J'entends ce que vous dites, monsieur le préfet, au sujet des signaux faibles et des signaux forts. Est-ce que vous considérez que le fait qu'un membre d'un service de renseignement se convertisse à l'islam constitue un signal faible ou un signal fort ? Depuis le début de nos auditions, je ne comprends pas qu'un service de renseignement, apprenant qu'un de ses agents s'est converti à l'islam, n'aille pas voir quel imam il fréquente. Cela me perturbe beaucoup. C'est encore plus vrai lorsque, de surcroît, l'individu en question rencontre des difficultés personnelles, comme c'était le cas de Mickaël Harpon, visiblement : il peut constituer une proie facile pour nos adversaires, y compris d'autres services de renseignement, susceptibles de le retourner. Pourquoi donc ne s'intéresse-t-on pas aux personnes qu'il rencontre ? Pourquoi ne regarde-t-on pas quelle mosquée, quel imam il fréquente ? En l'espèce, si on l'avait fait, on aurait découvert qu'il fréquentait un imam fiché S. Le signal serait peut-être devenu encore plus fort.
De la même manière, un imam suivi, dont les services de renseignement disent qu'il est dangereux, qu'il peut manipuler des gens, et dont ils demandent l'expulsion – laquelle a d'ailleurs été refusée, pour des motifs que nous n'avons toujours pas compris –, c'est aussi un signal fort. Peut-être faut-il aller vérifier à qui parle cet imam, auprès de qui il prêche. Si on l'avait fait sérieusement, on se serait aperçu qu'il fréquentait, entre autres, un membre du service de renseignement de la préfecture de police.

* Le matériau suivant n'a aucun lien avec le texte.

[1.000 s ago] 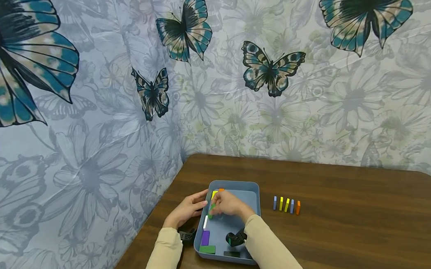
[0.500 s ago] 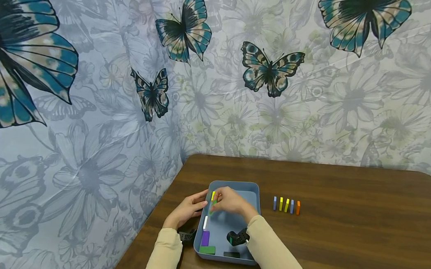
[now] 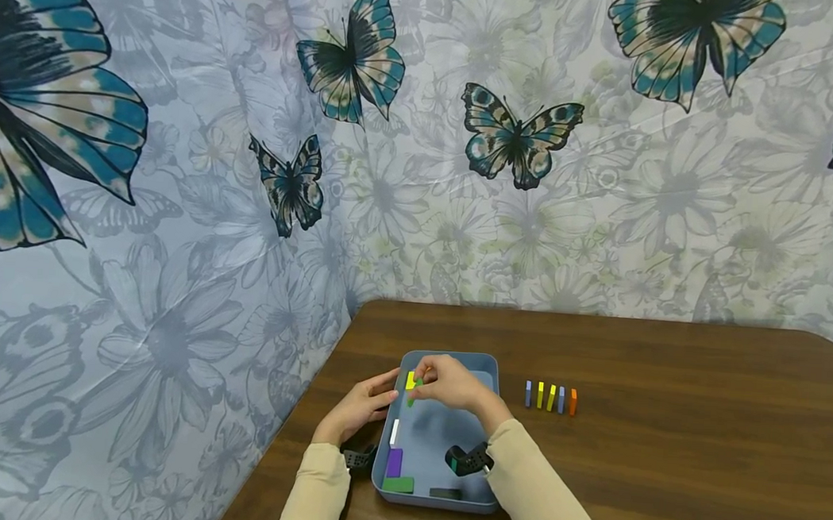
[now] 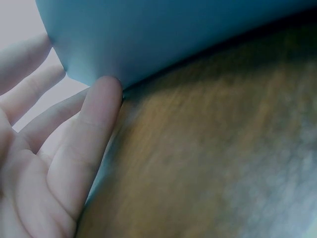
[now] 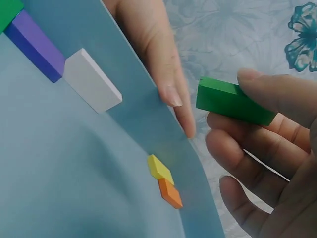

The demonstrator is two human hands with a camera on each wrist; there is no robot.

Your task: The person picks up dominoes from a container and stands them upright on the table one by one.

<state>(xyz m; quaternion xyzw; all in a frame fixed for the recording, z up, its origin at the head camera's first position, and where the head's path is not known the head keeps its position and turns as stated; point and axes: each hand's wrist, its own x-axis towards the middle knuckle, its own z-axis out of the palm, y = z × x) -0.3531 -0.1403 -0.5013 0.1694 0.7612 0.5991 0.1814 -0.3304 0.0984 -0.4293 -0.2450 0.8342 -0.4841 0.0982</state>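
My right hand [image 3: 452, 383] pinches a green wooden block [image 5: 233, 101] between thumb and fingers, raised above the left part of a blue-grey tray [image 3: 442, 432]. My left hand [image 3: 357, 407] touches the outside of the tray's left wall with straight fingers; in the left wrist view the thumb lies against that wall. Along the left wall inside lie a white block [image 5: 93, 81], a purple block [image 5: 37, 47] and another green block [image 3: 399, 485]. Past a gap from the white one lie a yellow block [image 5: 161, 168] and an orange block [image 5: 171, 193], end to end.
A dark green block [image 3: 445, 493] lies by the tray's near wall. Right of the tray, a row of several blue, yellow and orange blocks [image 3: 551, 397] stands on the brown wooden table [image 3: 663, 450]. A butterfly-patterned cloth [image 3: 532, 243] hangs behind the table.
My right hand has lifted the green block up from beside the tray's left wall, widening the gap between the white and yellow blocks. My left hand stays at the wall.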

Je considère pour ma part que, dans les deux cas, il s'agissait de signaux forts : quand un membre d'un service de renseignement se convertit à l'islam, il faut aller voir quel imam il fréquente ; quand un imam radicalisé n'est pas expulsé alors qu'on souhaite le faire, et qu'il continue à prêcher, on doit aller voir auprès de qui. Or, visiblement, les systèmes d'alerte n'ont pas fonctionné. En tout cas, c'est mon sentiment. J'aimerais connaître le vôtre sur ces deux aspects.